Naquele anúncio, que associava a extensão de um fio telefônico ao poder econômico,
penunciava-se a necessidade
do telefone celular. Por quê?
Porque o celular é sinônimo de
riqueza?
Acho que o celular corresponde à idéia de riqueza globalizada. Ou seja, pressupõe
uma mobilidade gigantesca do
capital. A pessoa que fala no
celular deixa de ter endereço.
Ela pode estar em qualquer lugar, como os dólares de Soros.
O velho telefone era uma invasão no seguinte sentido:
quando você liga para alguém,
você sabe que ele está dentro
de uma casa, que ele possui
domicílio fixo, e mesmo ouvindo os sons ambientes é possível
perceber o "doméstico", o
"escritorial" que circunda a
pessoa para quem ligamos.
O celular "desterritorializa" o interlocutor. Ele pode
estar em qualquer lugar.

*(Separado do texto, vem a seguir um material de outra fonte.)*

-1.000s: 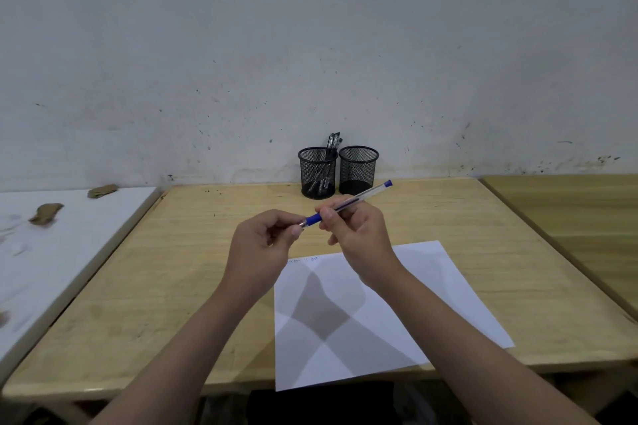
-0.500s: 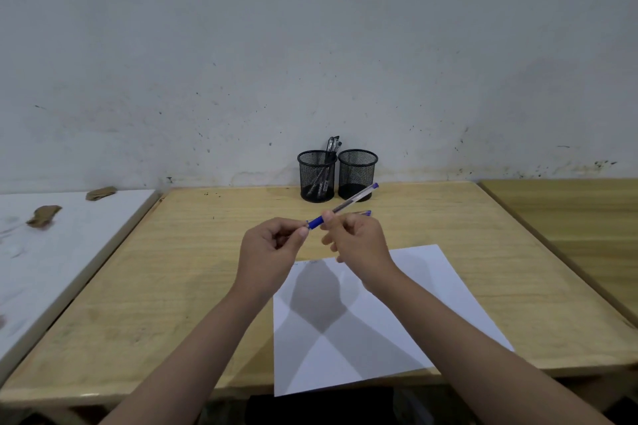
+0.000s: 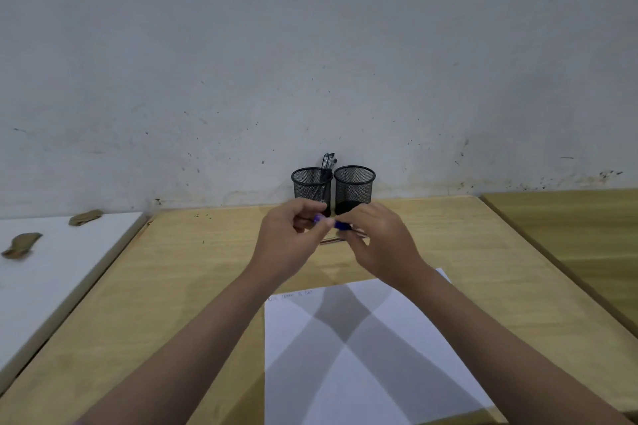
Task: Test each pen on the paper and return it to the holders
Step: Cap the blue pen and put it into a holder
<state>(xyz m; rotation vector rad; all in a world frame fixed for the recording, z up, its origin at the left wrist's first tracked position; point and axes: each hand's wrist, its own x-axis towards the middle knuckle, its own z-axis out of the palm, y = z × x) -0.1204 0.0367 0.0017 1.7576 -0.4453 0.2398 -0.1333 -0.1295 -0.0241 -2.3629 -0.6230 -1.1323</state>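
Observation:
My left hand [image 3: 286, 245] and my right hand [image 3: 383, 245] meet above the wooden table [image 3: 193, 286], just in front of the holders. Between them they hold a blue pen [image 3: 341, 225] that lies nearly level. The right fingers grip its barrel and the left fingertips pinch a small blue piece at its left end; blur hides whether that piece is a cap. The white paper [image 3: 362, 355] lies nearer to me, under my forearms, with faint scribbles at its top left corner. The left mesh holder [image 3: 311, 186] contains dark pens [image 3: 328, 162]. No pens show in the right mesh holder [image 3: 354, 185].
A grey wall rises directly behind the holders. A white table [image 3: 51, 279] with two brown scraps [image 3: 20, 245] adjoins on the left. Another wooden table [image 3: 569, 228] adjoins on the right. Bare wood surrounds the paper.
Both hands have moved forward off the paper toward the holders. The pen has dropped from a steep slant to almost level, and the left fingertips stay at its left end.

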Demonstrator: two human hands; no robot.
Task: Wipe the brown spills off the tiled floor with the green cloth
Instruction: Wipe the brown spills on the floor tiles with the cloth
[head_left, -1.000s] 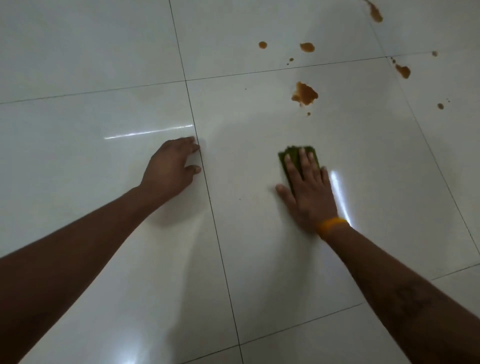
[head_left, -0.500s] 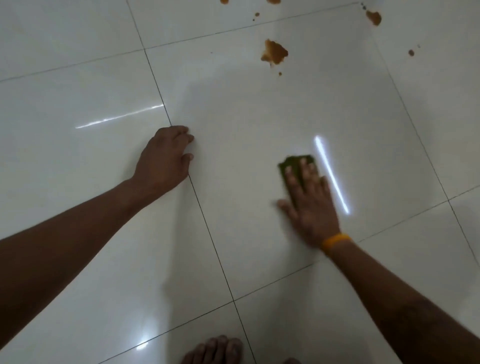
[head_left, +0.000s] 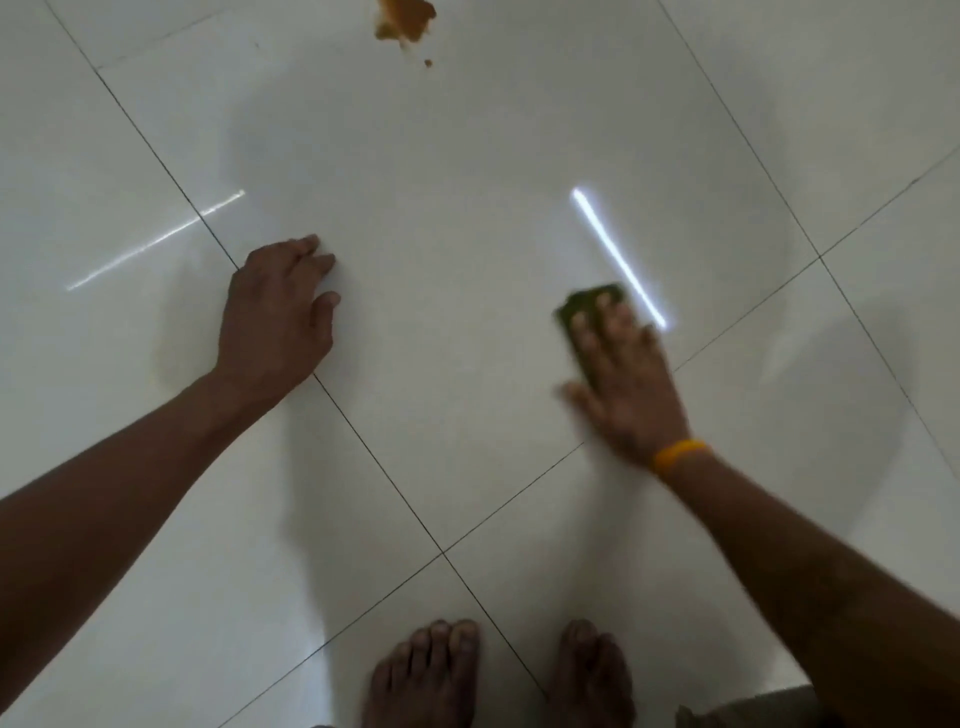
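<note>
My right hand (head_left: 626, 379) lies flat on the green cloth (head_left: 584, 301), pressing it against the white tiled floor (head_left: 441, 208); only the cloth's far end shows past my fingers. An orange band circles that wrist. My left hand (head_left: 275, 312) rests on the floor to the left, fingers loosely curled, holding nothing. One brown spill (head_left: 402, 21) with a small drop below it sits at the top edge, well beyond the cloth. Other spills are out of view.
My two bare feet (head_left: 426, 675) stand at the bottom edge, close behind my hands. Dark grout lines cross the glossy tiles diagonally. Two bright light reflections streak the floor, one beside the cloth.
My right hand has dragged the cloth back toward me, away from the spill. The view has tilted down, so most spills left the frame and my feet came in.
</note>
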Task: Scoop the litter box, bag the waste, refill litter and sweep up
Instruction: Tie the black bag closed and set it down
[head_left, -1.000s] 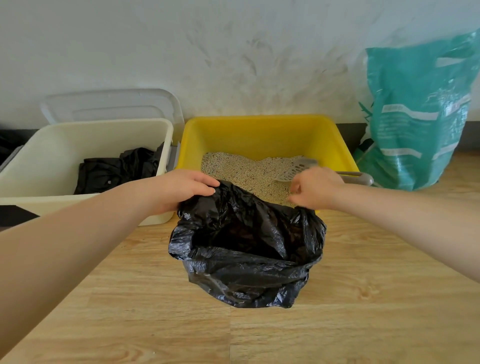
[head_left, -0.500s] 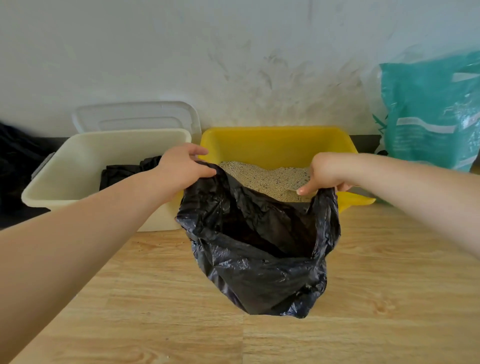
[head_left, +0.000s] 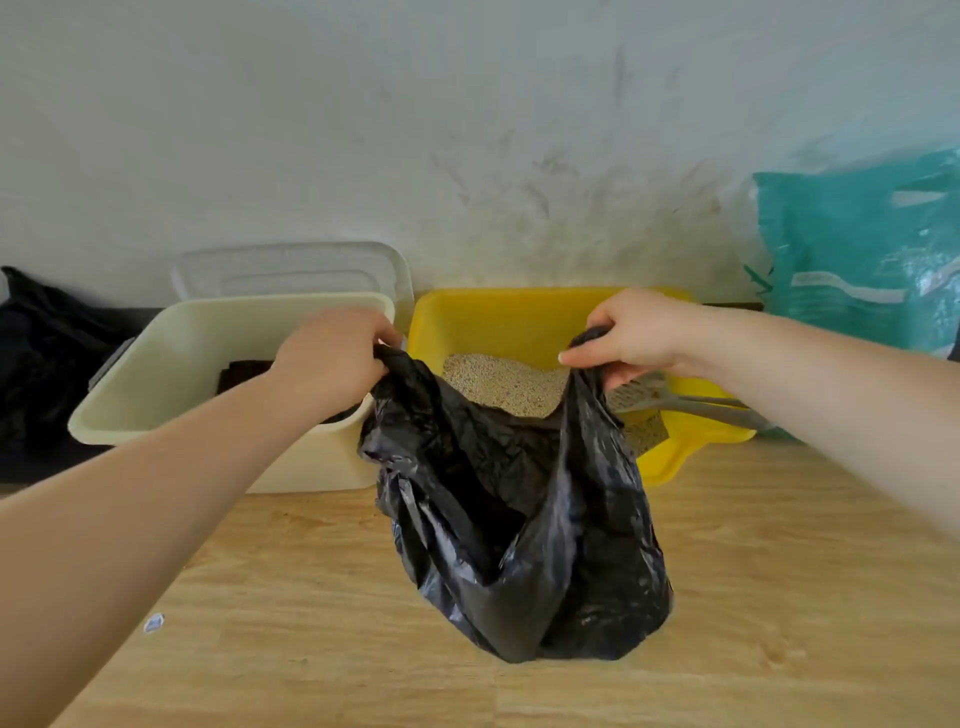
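The task looks to be at its bagging stage: both hands hold up a black trash bag (head_left: 524, 519) just in front of the yellow litter box (head_left: 519, 322), its bottom near or on the wooden floor (head_left: 311, 649). The left hand (head_left: 332, 358) has its fingers curled round the left corner of the bag's mouth, and the right hand (head_left: 634, 332) pinches the right corner, so the mouth is stretched between them. The bag sags as if it carries some weight, though its contents cannot be seen. The grey scoop (head_left: 675, 397) lies in the right side of the box on pale litter (head_left: 504, 384), which suggests that scooping is done or paused. Tying off the bag, refilling and sweeping appear to be left. The teal litter bag (head_left: 857, 249) leans against the wall at far right, untouched. To the left of the box stands a cream bin (head_left: 171, 364) with dark material inside and a clear lid (head_left: 291, 270) propped behind it. A small white scrap (head_left: 154, 622) lies on the near floor. The raised bag hides the near rim of the box.
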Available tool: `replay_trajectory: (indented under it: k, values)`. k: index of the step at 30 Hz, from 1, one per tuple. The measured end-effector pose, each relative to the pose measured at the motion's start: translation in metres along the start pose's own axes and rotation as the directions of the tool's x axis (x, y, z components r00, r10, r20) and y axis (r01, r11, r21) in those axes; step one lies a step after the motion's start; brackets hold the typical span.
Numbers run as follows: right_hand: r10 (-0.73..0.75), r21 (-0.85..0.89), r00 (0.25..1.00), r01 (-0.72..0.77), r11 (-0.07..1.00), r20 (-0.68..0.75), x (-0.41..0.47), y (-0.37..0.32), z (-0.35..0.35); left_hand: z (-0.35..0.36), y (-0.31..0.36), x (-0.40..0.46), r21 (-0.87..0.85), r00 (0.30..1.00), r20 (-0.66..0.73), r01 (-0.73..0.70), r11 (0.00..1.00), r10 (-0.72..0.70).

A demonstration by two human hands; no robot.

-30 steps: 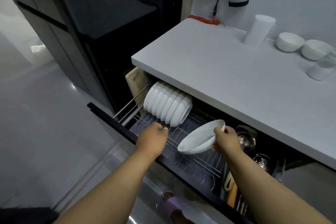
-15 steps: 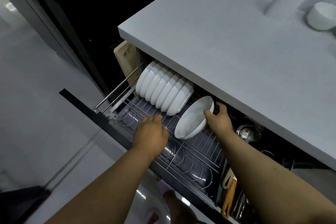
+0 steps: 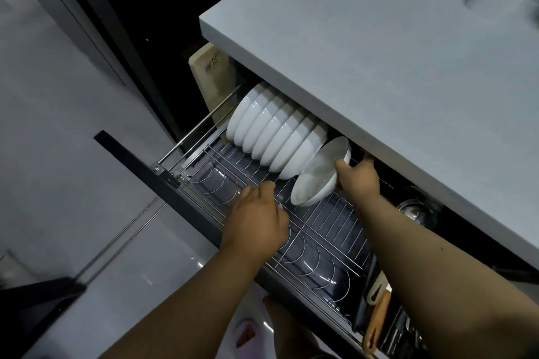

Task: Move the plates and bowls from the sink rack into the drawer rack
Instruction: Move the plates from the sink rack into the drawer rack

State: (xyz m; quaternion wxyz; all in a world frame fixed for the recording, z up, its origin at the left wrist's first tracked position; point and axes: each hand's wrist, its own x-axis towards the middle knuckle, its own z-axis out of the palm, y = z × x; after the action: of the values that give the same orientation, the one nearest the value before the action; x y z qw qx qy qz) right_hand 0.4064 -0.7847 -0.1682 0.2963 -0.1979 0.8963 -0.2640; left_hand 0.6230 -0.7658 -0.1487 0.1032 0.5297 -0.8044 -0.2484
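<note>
Now the tabletop [image 3: 379, 52] overhangs the open drawer rack [image 3: 329, 230]. We have leaned in over the last second, and the bowl [image 3: 319, 175] has travelled from mid-air above the wires to the end of the row of bowls [image 3: 274, 137], tilted on edge, touching the last one. Our right hand [image 3: 357, 178] grips its rim, fingers clamped on it. Our left hand [image 3: 256, 221] has stayed over the rack's front wires, fingers curled, holding nothing we can see. We judge this bowl nearly seated; release comes next.
</note>
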Motion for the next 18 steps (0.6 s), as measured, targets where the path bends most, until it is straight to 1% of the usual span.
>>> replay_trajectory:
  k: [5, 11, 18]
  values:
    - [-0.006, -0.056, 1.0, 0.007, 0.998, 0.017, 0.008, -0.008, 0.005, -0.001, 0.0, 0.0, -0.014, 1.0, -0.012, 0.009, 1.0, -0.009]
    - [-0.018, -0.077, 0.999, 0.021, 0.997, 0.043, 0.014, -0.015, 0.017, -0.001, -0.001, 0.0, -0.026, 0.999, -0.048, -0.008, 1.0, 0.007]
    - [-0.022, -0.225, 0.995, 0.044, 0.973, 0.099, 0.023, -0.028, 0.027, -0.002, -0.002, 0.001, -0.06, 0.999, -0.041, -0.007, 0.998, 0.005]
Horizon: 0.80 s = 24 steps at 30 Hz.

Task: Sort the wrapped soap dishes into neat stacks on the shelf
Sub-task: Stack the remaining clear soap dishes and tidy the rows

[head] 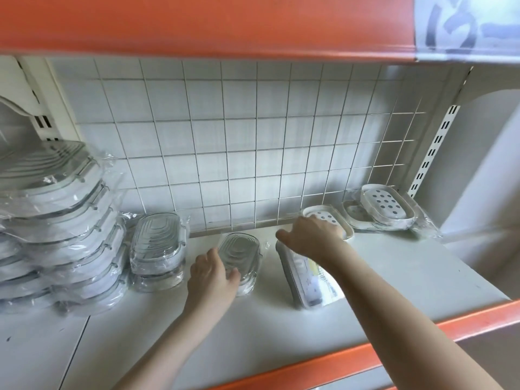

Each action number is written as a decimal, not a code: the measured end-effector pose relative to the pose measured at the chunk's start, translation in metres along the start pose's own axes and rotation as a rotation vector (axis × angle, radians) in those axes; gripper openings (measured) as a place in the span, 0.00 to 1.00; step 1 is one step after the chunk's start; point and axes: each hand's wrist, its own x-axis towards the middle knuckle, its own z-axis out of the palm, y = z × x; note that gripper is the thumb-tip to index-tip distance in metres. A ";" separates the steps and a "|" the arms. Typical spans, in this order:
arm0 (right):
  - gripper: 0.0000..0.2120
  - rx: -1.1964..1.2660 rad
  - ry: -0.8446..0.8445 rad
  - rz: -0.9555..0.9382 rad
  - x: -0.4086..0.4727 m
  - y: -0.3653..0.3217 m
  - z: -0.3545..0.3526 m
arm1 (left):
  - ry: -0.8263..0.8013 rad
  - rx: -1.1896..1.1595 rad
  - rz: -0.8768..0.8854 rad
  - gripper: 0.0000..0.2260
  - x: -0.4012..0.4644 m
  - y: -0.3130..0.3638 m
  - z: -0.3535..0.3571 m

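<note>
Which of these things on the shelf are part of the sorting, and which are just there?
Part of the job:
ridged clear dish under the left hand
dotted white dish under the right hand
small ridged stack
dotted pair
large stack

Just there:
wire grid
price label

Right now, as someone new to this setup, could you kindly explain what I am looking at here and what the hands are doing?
This single picture comes from a camera worn on a person's head, looking down at a white shelf with an orange edge. There is no machine, only two bare hands. The left hand grips a clear ribbed soap dish in plastic wrap. The right hand reaches onto a white dotted soap dish; whether it grips is unclear. Stacks of wrapped dishes stand to the left, more dotted dishes at the back right, and a flat packaged item lies under the right forearm.
</note>
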 end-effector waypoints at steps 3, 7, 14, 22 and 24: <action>0.23 -0.021 -0.049 0.031 0.004 -0.005 0.028 | -0.015 0.104 0.106 0.26 0.006 0.012 -0.006; 0.18 0.019 -0.059 0.040 -0.001 -0.001 0.045 | -0.059 0.159 0.157 0.25 0.016 0.021 -0.004; 0.29 0.163 0.007 -0.009 -0.034 0.011 0.046 | -0.050 0.262 0.130 0.32 0.024 0.023 0.014; 0.36 0.116 0.087 0.024 -0.081 0.015 0.067 | 0.049 0.344 0.101 0.30 0.022 0.018 0.025; 0.36 0.128 0.163 0.057 -0.082 0.013 0.072 | 0.060 0.344 0.103 0.30 0.018 0.017 0.023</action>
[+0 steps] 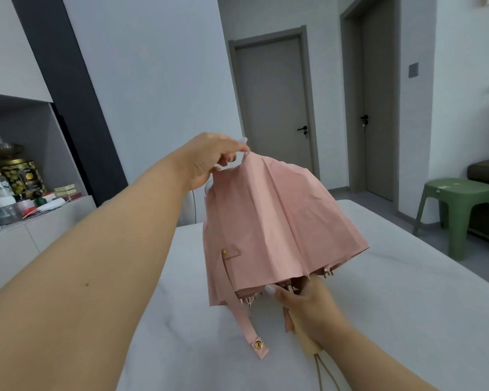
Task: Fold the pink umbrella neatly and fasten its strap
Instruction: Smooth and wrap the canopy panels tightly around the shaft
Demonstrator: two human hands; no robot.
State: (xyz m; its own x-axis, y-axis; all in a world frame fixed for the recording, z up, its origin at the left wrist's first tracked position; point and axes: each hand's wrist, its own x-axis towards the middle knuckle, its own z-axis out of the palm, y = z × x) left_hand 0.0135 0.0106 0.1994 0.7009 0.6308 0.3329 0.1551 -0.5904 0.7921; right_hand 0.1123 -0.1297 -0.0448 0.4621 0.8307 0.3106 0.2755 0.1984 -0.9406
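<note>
Umbrella: pink fabric folding umbrella [268, 221], collapsed but loose, held upright in the air above the middle of the white marble-look tabletop [378, 306]; canopy panels hang billowed and uneven.
Left hand: left hand [209, 162] pinches the top tip of the canopy between thumb and fingers, the other fingers curled, and lifts it.
Right hand: right hand [308, 309] is wrapped around the pale cream handle [307, 344] just under the rib ends, thumb up against the canopy's lower edge.
Strap: pink fabric strap with a gold snap [251, 331] dangles free below the canopy, unfastened; its matching gold stud [224, 252] sits on a small tab on the near panel.
Step in hand: I judge this to be straightening the panels before rolling.
How to do it well: keep the tip pulled taut so the folds fall straight, lay every panel the same way round, then twist the handle so the cloth wraps tight toward the strap side.
Risk: a bunched panel would leave the roll too fat for the snap to reach.
Progress: early; no fold set yet.
</note>
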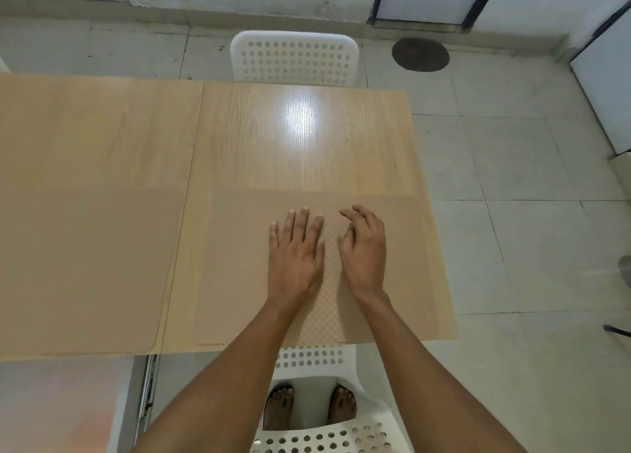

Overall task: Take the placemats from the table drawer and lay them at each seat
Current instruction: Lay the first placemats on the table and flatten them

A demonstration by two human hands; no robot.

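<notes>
A tan placemat (239, 264) lies flat on the near right part of the wooden table (300, 145), in front of the near chair. My left hand (295, 251) rests flat on this mat with straight fingers. My right hand (363, 247) is beside it over the same mat, fingers loosely curled and holding nothing. A second tan placemat (85, 264) lies flat on the near left part of the table. The open drawer (68, 404) shows below the table's near left edge.
A white perforated chair (293, 59) stands at the table's far side. Another white chair (317, 360) sits under the near edge, with my feet on the floor by it. Tiled floor spreads to the right; a round dark floor cover (420, 54) lies far right.
</notes>
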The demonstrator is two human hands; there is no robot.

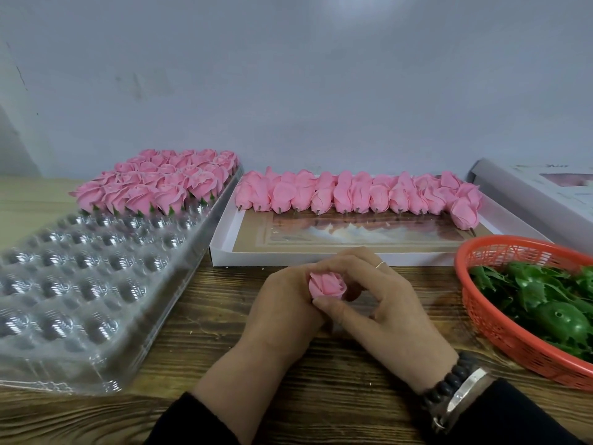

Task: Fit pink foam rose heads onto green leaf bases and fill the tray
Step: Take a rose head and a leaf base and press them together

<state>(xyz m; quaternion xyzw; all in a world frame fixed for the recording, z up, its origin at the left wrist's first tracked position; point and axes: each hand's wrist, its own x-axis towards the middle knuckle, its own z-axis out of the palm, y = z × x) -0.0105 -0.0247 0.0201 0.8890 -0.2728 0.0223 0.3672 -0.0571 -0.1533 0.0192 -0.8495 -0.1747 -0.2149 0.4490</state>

Ele
pode ligar de qualquer lugar.
Isso é quase um convite à impunidade. "Sem domicílio fixo": assim os velhos prontuários policiais caracterizavam
os criminosos mais notórios.
A liberdade neoburguesa do
celular -estou em nenhum
lugar, estou sempre por perto- contrasta com a velha liberdade (melhor chamá-la
"autonomia") burguesa do
lar indevassável ("meu lar é
meu castelo"). É uma liberdade e uma escravidão. O dono
do celular é, evidentemente,
um escravo do celular. Sente-se mais livre ao ser mais
"eficiente" e "moderno"'.
Sua prontidão a qualquer chamado é o preço que paga por
sua mobilidade, por sua
"inencontrabilidade" pessoal
-ele pode estar em qualquer
lugar do planeta.
O mesmo acontece com os
e-mails, os endereços eletrônicos: já não dependem de um
lugar físico para serem acionados. Cada indivíduo está em
qualquer lugar; experimenta
este fato como "liberdade".
Torna-se um parafuso a mais
na globalização, torna-se dependente de uma tecnologia
que, apesar de útil e libertadora, diminui sua liberdade real.
No auge da ilusão, celebra
essa perda de liberdade não só
com os argumentos do comodismo, mas com os argumentos do "status". E infringe,
por exemplo, a lei de trânsito,
pois é "livre" para infringi-la
e ao mesmo tempo tem a "necessidade", o dever, o trabalho, para justificar sua infração.